Jarvis-K commented 2 months ago

You can run run_chatgpt.py to collect the fine-tuning data. It will be stored in ./GPT_logs.

The format of GPT_logs/xxx.json is not compatible with imitation learning. How can I transform the {state, state_incoming, prompt, action} to {instruction, output} which is required for imitation finetuning.

Gungnir2099 commented 2 months ago

Could you share just one map data collected with gpt? So that we don't have to run it again for the same thing. Thanks

I'm sorry, but our collected fine-tuning data for LLMLight isn't publicly available at this time because we're constantly refining it. However, the LightGPT trained on the Jinan 1 dataset is accessible. You're welcome to use its responses and gather data for additional fine-tuning purposes.

Gungnir2099 commented 2 months ago

You can run run_chatgpt.py to collect the fine-tuning data. It will be stored in ./GPT_logs.

The format of GPT_logs/xxx.json is not compatible with imitation learning. How can I transform the {state, state_incoming, prompt, action} to {instruction, output} which is required for imitation finetuning.

I have included the code for compiling {state, state_incoming, prompt, action} into {instruction, output} format. You can run python finetune/state_action_2_instructions.py --input_file STATE_ACTION_PROMPT_FILE --output_file INSTRUCTION_FILE to perform the transformation. Thank you for your feedback.

DA21S321D commented 2 months ago

Thanks for your kindness. I also checked this script. Since there are different files for different intersections : Hangzhou-4_4-anon_4_4_hangzhou_real-intersection_1_1-gpt-4-4_state_action_prompt_commonsense_no_calculation.json and Hangzhou-4_4-anon_4_4_hangzhou_real-intersection_1_2-gpt-4-4_state_action_prompt_commonsense_no_calculation.json ..., should i merge their output json (generated by running finetune/state_action_2_instructions.py) together as the instruction file to finetune this? :

python ./finetune/run_imitation_finetune.py --base_model MODEL_PATH 
                                            --data_path instruction file merged 
                                            --output_dir OUTPUT_DIR

You can run run_chatgpt.py to collect the fine-tuning data. It will be stored in ./GPT_logs.

The format of GPT_logs/xxx.json is not compatible with imitation learning. How can I transform the {state, state_incoming, prompt, action} to {instruction, output} which is required for imitation finetuning.

I have included the code for compiling {state, state_incoming, prompt, action} into {instruction, output} format. You can run python finetune/state_action_2_instructions.py --input_file STATE_ACTION_PROMPT_FILE --output_file INSTRUCTION_FILE to perform the transformation. Thank you for your feedback.
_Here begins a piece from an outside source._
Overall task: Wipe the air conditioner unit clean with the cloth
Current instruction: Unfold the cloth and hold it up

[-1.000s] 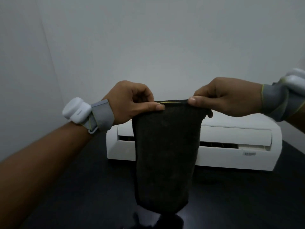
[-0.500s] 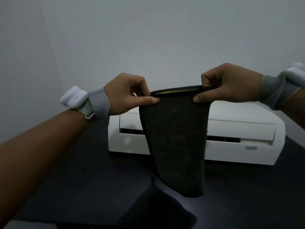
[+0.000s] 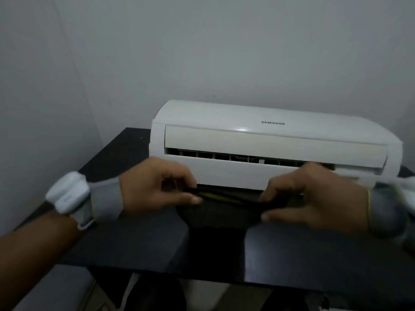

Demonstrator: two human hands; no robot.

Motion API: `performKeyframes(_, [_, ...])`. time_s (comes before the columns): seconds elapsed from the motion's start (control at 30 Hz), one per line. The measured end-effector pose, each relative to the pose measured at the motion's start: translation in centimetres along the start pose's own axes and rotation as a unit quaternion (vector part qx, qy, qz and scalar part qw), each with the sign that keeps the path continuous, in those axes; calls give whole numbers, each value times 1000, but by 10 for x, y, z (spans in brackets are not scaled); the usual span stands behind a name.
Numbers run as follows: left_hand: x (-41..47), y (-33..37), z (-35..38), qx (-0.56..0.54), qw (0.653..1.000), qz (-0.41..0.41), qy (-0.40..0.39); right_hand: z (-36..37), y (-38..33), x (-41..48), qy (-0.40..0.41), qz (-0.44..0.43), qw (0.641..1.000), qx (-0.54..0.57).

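Observation:
A white air conditioner unit (image 3: 258, 140) lies on a black table, its vent slot facing me. A dark cloth (image 3: 224, 209) with a thin yellow edge is stretched between my hands just in front of the unit's lower front edge, low over the table. My left hand (image 3: 155, 187) pinches the cloth's left end between thumb and fingers. My right hand (image 3: 314, 196) pinches its right end the same way. Both hands are blurred. The cloth's lower part blends into the dark tabletop.
The black table (image 3: 125, 243) stands in a corner of pale grey walls, its front edge near me. Both wrists carry grey straps with white devices (image 3: 67, 194). Below the table's front edge a light floor and dark shapes show.
Both hands have come down from chest height, carrying the hanging cloth down to the tabletop in front of the unit. The view has tilted downward, showing the unit's top.

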State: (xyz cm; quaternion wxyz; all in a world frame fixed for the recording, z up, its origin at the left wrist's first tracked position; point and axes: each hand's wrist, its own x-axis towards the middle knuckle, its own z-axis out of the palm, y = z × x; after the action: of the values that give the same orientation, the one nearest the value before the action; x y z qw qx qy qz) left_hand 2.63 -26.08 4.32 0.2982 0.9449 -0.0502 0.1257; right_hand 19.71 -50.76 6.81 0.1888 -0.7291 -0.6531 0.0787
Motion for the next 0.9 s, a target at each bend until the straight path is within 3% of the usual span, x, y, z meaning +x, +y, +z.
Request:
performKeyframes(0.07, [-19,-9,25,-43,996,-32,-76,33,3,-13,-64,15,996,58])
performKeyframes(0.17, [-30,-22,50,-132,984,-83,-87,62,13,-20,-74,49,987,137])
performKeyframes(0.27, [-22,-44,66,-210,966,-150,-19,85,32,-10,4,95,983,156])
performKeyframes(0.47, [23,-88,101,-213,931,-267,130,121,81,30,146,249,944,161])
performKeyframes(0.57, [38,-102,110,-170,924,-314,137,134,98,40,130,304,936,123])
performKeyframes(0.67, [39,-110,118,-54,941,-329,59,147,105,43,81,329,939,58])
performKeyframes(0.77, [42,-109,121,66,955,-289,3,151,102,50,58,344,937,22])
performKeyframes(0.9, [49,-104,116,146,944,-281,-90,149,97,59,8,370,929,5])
Gungnir2099 commented 2 months ago

Thanks for your kindness. I also checked this script. Since there are different files for different intersections : Hangzhou-4_4-anon_4_4_hangzhou_real-intersection_1_1-gpt-4-4_state_action_prompt_commonsense_no_calculation.json and Hangzhou-4_4-anon_4_4_hangzhou_real-intersection_1_2-gpt-4-4_state_action_prompt_commonsense_no_calculation.json ..., should i merge their output json (generated by running finetune/state_action_2_instructions.py) together as the instruction file to finetune this? :

python ./finetune/run_imitation_finetune.py --base_model MODEL_PATH 
                                            --data_path instruction file merged 
                                            --output_dir OUTPUT_DIR

You can run run_chatgpt.py to collect the fine-tuning data. It will be stored in ./GPT_logs.
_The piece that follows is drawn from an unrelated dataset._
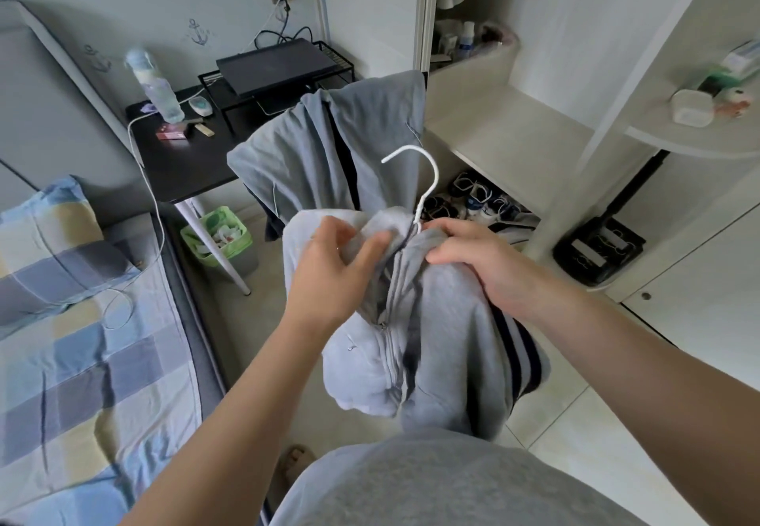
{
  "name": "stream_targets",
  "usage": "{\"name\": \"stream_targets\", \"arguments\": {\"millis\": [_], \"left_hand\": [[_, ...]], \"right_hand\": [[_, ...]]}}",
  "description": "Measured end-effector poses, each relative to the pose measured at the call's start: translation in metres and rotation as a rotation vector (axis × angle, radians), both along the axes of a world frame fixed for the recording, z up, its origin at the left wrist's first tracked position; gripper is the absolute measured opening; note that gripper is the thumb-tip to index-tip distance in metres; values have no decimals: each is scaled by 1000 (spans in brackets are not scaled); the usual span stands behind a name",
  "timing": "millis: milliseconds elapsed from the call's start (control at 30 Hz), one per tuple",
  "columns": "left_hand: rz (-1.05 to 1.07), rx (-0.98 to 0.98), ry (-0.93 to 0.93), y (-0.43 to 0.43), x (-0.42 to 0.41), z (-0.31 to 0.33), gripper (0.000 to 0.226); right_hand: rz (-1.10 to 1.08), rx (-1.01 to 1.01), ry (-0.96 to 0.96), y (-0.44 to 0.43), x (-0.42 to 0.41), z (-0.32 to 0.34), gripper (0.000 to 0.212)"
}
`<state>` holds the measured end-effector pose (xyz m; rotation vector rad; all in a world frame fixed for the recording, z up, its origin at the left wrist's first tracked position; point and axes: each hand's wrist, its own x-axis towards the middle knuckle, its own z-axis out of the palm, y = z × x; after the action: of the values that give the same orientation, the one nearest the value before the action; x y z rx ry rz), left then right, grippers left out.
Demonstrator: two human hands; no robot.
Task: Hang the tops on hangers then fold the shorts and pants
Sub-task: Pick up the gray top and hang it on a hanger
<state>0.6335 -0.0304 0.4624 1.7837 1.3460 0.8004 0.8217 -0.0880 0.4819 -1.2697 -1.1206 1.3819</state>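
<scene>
Grey top (444, 340) vertical, hanger hook (427, 196) up, left hand (329, 266) and right hand (481, 262) gripping collar

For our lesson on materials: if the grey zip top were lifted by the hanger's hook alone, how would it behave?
Probably floppy: the grey zip top bunches and sags in folds below the left hand and right hand. It may slide off, since the fabric looks bunched at the white hanger rather than spread. Its thin hook likely stays stiff.
</scene>
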Motion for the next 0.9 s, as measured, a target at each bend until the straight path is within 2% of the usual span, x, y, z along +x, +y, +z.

The format of GPT_logs/xxx.json is not compatible with imitation learning. How can I transform the {state, state_incoming, prompt, action} to {instruction, output} which is required for imitation finetuning.
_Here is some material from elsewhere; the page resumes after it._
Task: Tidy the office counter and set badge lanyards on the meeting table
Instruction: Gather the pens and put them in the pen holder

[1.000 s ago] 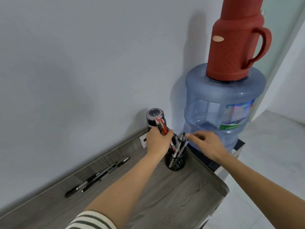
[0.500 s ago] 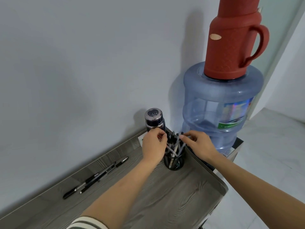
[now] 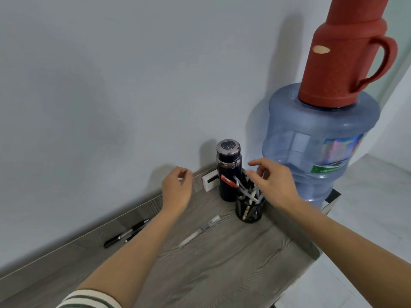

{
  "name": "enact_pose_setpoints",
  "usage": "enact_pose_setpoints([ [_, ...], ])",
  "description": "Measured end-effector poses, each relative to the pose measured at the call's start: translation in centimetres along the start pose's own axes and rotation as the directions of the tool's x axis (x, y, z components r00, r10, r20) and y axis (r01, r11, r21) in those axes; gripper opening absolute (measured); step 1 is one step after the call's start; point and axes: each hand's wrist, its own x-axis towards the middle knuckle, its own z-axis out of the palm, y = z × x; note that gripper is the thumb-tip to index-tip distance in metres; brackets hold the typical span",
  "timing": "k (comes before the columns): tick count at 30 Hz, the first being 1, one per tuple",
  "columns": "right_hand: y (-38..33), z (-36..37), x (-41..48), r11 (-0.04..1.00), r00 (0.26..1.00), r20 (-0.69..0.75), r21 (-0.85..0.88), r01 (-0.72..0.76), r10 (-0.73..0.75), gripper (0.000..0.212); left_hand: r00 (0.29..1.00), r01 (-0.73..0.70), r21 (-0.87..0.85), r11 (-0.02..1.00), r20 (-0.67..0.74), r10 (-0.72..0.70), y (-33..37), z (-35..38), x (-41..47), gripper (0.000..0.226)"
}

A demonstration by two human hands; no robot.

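A black mesh pen cup [image 3: 249, 210] stands on the grey wood counter [image 3: 213, 258], filled with several pens, one of them red [image 3: 228, 181]. My right hand [image 3: 274, 181] hovers just above the cup with loosely curled fingers, holding nothing. My left hand [image 3: 178, 188] is lifted to the left of the cup, fingers relaxed and empty. A clear pen [image 3: 199, 231] lies on the counter between my arms. Two black pens [image 3: 126, 233] lie further left near the wall. No lanyards are in view.
A dark flask [image 3: 229, 170] stands just behind the cup against the wall, beside a small white box [image 3: 210, 180]. A large blue water jug [image 3: 318, 150] with a red thermos [image 3: 340, 54] on top stands to the right. The counter ends at its right edge [image 3: 311, 250].
Both hands have let go of the pens and drawn back from the cup; the left moved left. The red pen now stands in the cup, and a clear pen lies on the counter.
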Motion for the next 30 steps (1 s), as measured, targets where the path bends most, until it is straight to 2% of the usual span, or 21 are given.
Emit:
enact_pose_setpoints([
  [4,-2.6,2.5,-1.3,0.994,0.991,0.073,0.004,0.113,-0.113,0.013,0.998,0.059,0.147,0.987,0.003,-0.06,-3.7,-4.2,-0.4,0.011],
  [7,-4.0,5.2,-2.3,0.976,0.948,0.25,-0.038,0.213,-0.197,0.012,0.99,0.084,0.391,0.917,0.07,-0.12,-7.3,-7.2,-1.0,0.013],
  [9,-4.4,7.5,-3.0,0.959,0.885,0.425,-0.112,0.261,-0.191,0.016,0.973,0.047,0.555,0.831,0.162,-0.164,-9.6,-8.7,-1.9,0.013],
  [11,-4.6,10.3,-3.8,0.934,0.798,0.592,-0.21,0.29,-0.115,0.024,0.95,-0.013,0.678,0.735,0.239,-0.203,-11.7,-10.4,-3.0,0.015],
  [14,-3.7,13.2,-5.1,0.858,0.686,0.728,-0.347,0.379,-0.008,0.038,0.929,-0.05,0.758,0.65,0.275,-0.249,-13.7,-11.6,-4.5,0.031],
  [17,-3.2,14.8,-5.8,0.805,0.654,0.756,-0.411,0.428,0.039,0.032,0.94,-0.089,0.789,0.607,0.269,-0.211,-15.0,-12.3,-5.4,0.039],
  [21,-3.3,15.8,-5.8,0.766,0.657,0.754,-0.441,0.468,0.033,0.015,0.948,-0.101,0.765,0.637,0.268,-0.172,-16.3,-13.2,-6.0,0.043],
  [25,-3.7,16.5,-5.5,0.812,0.609,0.792,-0.375,0.448,0.029,0.015,0.956,-0.058,0.814,0.578,0.212,-0.203,-17.2,-14.8,-6.1,0.038],
  [27,-4.3,16.9,-5.0,0.85,0.622,0.783,-0.322,0.417,-0.008,0.014,0.951,-0.011,0.818,0.575,0.187,-0.247,-17.4,-15.7,-5.9,0.039],
  [30,-5.8,18.3,-4.1,0.838,0.67,0.74,-0.327,0.438,-0.061,0.011,0.928,0.048,0.76,0.648,0.206,-0.31,-18.0,-17.0,-5.7,0.037],
])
I have included the code for compiling {state, state_incoming, prompt, action} into {instruction, output} format. You can run python finetune/state_action_2_instructions.py --input_file STATE_ACTION_PROMPT_FILE --output_file INSTRUCTION_FILE to perform the transformation. Thank you for your feedback.

Yes. Each file includes the interaction records at an intersection. You can merge them all to build your instruction fine-tuning dataset.

Jarvis-K commented 2 months ago

Thanks for your response! It does address my issues. This issue gonna be closed.